Where in the data below does the word "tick" appear? Copy each line that holds it.

Data in this exercise »
-----

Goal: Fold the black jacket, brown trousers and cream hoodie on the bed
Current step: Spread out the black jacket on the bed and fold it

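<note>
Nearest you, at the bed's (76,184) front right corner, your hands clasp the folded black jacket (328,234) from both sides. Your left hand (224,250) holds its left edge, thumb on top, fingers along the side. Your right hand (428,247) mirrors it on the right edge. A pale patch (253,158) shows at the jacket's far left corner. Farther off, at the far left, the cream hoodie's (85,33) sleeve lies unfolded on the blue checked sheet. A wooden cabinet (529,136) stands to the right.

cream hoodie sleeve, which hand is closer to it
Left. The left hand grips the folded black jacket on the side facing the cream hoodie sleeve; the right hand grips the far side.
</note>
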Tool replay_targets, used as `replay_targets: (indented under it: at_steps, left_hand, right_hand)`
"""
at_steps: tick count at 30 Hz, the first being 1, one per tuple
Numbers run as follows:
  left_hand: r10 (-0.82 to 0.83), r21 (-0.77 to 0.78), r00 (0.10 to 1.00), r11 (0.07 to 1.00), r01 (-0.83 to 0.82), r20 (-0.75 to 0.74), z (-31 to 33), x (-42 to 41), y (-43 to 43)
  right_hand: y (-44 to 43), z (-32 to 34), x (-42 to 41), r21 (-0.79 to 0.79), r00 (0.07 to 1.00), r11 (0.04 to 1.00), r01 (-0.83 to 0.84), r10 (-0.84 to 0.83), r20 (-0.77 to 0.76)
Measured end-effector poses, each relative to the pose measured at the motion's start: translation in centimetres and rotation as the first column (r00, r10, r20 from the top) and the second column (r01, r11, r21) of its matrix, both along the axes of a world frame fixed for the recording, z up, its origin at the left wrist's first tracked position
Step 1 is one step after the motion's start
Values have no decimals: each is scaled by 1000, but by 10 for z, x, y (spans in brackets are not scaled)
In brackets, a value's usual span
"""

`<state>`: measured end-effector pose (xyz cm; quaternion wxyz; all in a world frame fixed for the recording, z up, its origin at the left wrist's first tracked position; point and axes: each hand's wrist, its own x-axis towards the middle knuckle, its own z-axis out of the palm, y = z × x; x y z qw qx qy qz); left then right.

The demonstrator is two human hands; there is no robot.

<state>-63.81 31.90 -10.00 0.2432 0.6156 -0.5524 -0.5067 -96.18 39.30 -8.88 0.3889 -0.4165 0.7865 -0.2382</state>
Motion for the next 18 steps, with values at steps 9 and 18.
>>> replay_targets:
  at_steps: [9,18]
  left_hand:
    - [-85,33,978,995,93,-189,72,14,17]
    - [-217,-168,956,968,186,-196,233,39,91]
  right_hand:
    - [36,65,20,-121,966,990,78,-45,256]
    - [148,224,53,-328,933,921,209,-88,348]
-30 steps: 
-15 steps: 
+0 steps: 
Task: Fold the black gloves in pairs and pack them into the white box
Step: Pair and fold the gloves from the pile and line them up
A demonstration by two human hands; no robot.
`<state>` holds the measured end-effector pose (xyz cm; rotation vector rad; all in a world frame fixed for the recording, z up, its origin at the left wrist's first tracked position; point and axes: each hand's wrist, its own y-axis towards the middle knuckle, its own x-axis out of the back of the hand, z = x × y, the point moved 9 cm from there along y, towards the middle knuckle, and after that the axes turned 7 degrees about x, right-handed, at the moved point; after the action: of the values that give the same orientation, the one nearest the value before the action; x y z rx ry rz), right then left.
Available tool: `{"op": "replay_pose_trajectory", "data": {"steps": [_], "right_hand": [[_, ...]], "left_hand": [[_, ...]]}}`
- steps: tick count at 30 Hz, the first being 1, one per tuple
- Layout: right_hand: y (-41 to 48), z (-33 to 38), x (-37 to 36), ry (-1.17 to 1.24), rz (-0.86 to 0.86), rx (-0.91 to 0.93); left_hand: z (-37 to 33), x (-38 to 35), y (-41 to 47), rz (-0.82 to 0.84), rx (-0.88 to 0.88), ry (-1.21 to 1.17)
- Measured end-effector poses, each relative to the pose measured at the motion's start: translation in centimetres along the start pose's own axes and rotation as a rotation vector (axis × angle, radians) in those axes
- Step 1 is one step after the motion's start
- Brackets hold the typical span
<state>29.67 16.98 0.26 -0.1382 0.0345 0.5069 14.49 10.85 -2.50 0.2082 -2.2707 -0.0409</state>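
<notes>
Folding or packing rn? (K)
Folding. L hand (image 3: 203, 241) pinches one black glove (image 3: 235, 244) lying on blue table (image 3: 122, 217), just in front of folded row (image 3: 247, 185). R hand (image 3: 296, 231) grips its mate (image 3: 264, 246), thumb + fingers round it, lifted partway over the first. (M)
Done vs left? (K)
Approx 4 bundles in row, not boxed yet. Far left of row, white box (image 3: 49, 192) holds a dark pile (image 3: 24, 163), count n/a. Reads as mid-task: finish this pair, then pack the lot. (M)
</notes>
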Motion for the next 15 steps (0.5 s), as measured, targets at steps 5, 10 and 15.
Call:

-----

Result of the task »
at_steps: tick count at 30 Hz, the first being 1, one per tuple
- steps: tick count at 30 Hz, the first being 1, one per tuple

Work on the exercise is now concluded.